Copy exactly the lines of the material below that run from the one containing "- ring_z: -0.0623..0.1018" through the one containing "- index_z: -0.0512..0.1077". Copy no other lines.

:: RECORDED DATA ::

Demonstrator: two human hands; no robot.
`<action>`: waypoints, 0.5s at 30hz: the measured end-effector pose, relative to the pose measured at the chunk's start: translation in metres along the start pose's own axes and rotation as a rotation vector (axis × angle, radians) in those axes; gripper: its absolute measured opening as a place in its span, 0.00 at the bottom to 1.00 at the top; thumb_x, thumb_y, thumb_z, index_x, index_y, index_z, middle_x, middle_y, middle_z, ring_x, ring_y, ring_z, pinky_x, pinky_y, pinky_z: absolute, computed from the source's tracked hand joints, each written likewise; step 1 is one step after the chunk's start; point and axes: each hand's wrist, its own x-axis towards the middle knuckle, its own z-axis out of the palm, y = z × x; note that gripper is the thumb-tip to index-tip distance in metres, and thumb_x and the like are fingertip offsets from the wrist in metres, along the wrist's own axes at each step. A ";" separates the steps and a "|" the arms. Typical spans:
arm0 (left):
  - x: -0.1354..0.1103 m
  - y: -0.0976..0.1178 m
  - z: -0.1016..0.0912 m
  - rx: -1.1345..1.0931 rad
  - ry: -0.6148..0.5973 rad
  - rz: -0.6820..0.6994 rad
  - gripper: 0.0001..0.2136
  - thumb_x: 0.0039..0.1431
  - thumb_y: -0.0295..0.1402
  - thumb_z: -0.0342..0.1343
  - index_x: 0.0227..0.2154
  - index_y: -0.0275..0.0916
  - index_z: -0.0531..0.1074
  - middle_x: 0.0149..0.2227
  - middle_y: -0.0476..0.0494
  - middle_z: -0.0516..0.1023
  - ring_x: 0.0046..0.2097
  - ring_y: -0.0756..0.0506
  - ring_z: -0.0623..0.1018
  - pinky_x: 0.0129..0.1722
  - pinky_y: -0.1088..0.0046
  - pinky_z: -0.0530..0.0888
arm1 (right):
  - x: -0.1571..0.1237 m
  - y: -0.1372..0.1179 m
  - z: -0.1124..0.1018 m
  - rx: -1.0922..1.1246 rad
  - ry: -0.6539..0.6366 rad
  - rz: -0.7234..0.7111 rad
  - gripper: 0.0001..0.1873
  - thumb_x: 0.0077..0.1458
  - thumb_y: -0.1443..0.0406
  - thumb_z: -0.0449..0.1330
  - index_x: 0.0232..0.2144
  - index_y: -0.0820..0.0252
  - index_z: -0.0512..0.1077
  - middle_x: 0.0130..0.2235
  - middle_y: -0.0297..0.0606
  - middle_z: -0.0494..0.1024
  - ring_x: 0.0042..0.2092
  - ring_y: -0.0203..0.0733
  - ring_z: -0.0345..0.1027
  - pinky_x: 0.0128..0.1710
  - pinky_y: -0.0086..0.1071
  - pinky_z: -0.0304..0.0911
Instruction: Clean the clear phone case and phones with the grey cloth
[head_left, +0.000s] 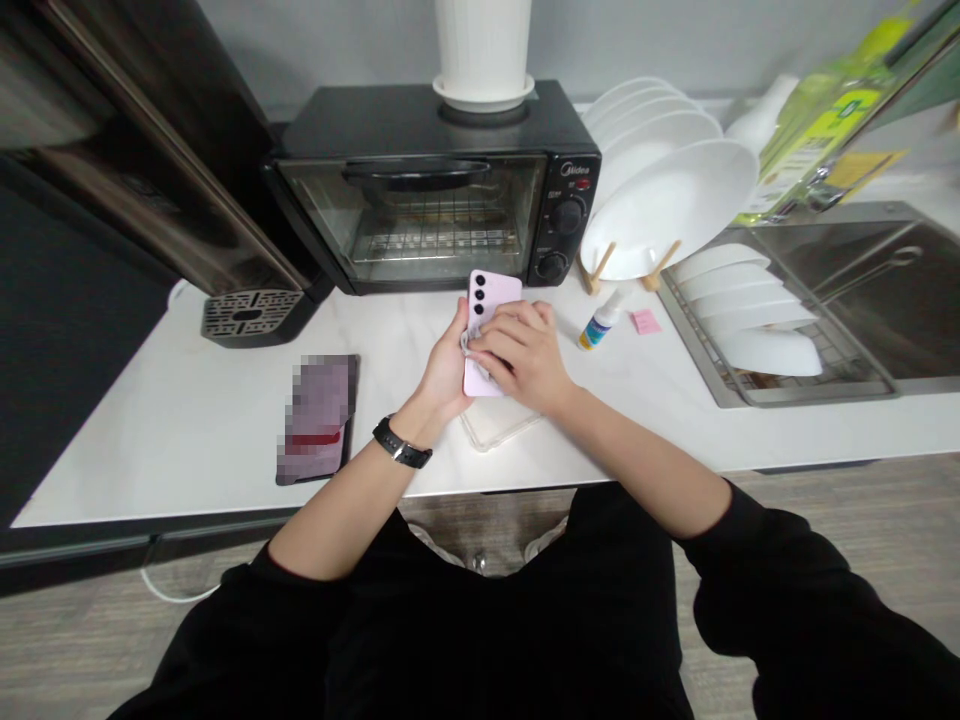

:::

## RESPONSE FOR THIS EXERCISE
  - ring_z: -0.0623..0.1018
  - pinky_x: 0.0129..0.1722
  - pinky_y: -0.1088..0.0046
  - pinky_z: -0.0530..0.0888
arm1 (right):
  - x: -0.1571..0.1237 m
  - y: -0.1372..0.1179 m
  - z: -0.1124..0.1018 m
  - rx: -1.0922..1.1246 rad
  - ry: -0.6539..0.6366 rad
  - rz: -0.7234..0.7111 rad
  - gripper: 0.0001..0.1873
  - thumb_x: 0.0077..0.1458
  - thumb_y: -0.1443..0.0406
  - thumb_z: -0.0449..0.1330
  - index_x: 0.0232..0.2144
  - index_y: -0.0820..0.0252
  - index_z: -0.0512..0.1077

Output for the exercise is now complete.